Low Rates Bring In Borrowers

Home buyers and companies benefit from low-cost loans. Fed meets to discuss rate policy.

It's a borrower's world out there.

As confidence builds that America has entered an era of steady growth and low inflation, banks are offering interest rates that can't be refused. Consumers are signing up to refinance their homes, or roll credit-card debt into second mortgages.

The phone on Luke Hayden's desk is a good indicator of just how flush banks are these days. Until recently, it would light up all day as other Chase bankers would call the vice president of Chase Manhattan Mortgage in New York to complain about the interest rate he had decided to charge customers for loans.

But lately, Chase lenders have been so busy writing mortgage applications, Mr. Hayden's phone has been real quiet. Chase, like many other banks, is offering 7.75 percent now for a 30-year fixed mortgage. "No one has time to complain. The rates are very favorable," he says.

This borrowing environment isn't likely to change soon. The Federal Reserve, meeting in Washington yesterday, was expected to keep interest rates stable once more. The Fed has only hiked interest rates once this year - in March - for a miserly one-quarter of a percent. "The expectations are that they will not do anything, but they are likely to have a lively discussion about when they will have to do something," says Paul Kasriel, an economist at Northern Trust Company in Chicago.

Fed watchers say there is a developing split within the Fed over the need to hike rates. "Some members of the Fed believe that sometime soon it would be prudent to tap the monetary brakes ... to avoid a boom-bust scenario," says Mr. Kasriel.

BUT former Fed Governor Lyle Gramley says the central bank will sit pat until it sees evidence that the economy is reaccelerating.
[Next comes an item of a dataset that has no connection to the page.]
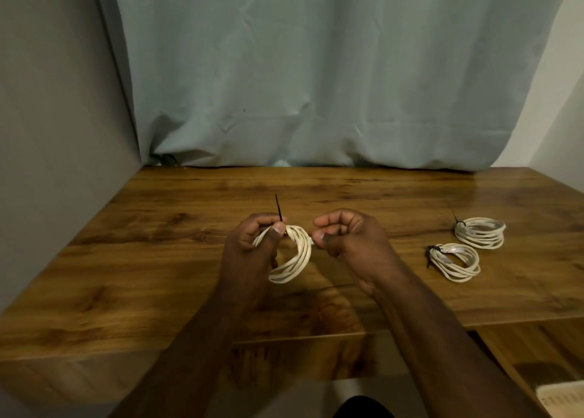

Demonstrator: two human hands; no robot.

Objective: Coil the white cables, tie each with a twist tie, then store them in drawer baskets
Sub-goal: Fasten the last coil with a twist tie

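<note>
A coiled white cable (295, 261) hangs above the middle of the wooden table (158, 259). My left hand (252, 247) grips the top of the coil, thumb pressed on it, and holds a black twist tie (278, 209) that sticks straight up. My right hand (346, 236) pinches the coil's right side between thumb and curled fingers. Two more white coils lie on the table to the right, each bound with a black tie: the nearer tied coil (455, 262) and the farther tied coil (480, 233).
A pale blue curtain (316, 86) hangs behind the table. A grey wall (57, 133) closes the left side. A lower wooden surface (537, 348) sits at the front right, with a white basket edge (562, 395) in the bottom right corner.
</note>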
Economists will watch the September unemployment rate due out Oct. 3. Expectations are that the rate will be unchanged at 4.9 percent.

With the Fed sitting on the sidelines and inflation under control, long-term interest rates are slipping lower. Rates on 30-year fixed mortgages have dropped about three-quarters of a point in the past year. "This is a good time for borrowers, they can get credit relatively cheaply," says Keith Leggett at the American Bankers Association.

Gary Shoesmith, an economist at the Babson Graduate School of Business at Wake Forest University, is recommending that corporations also take advantage of the lower interest rates. "Now is a good time [for companies] to retire some older, higher priced debt and pick up some of the new stuff," he says.

Corporations are lining up for loans. But Tom Honig, a regional president for Norwest Corporation in Austin, Texas, says commercial borrowers are less focused on getting the lowest rate than on wringing concessions from the banks on terms, conditions, and availability of the loans. "The rates are very competitive at all the banks, so customers want convenience, a local presence, and the most amount of money they can get," Mr. Honig says.

But not all businesses or consumers should take on more debt, even with lower rates. "If you are barely making your payments, regardless of the price of money, you shouldn't borrow," says Jean Ann Fox at the Consumers Federation of America in Washington.

In fact, despite the low-inflation environment, interest rates on many credit cards are rising, says Robert McKinley, president of Frederick, Md.-based RAM Research Corp., which follows credit card trends. This is most noticeable in the form of higher "punitive rates" - averaging 25 percent per year - for those who are late making a payment or are over their credit limit. Associates National Bank, which is owned by Ford Motor Company, is charging a 32.6 percent punitive rate. "There are more complaints every day," he says.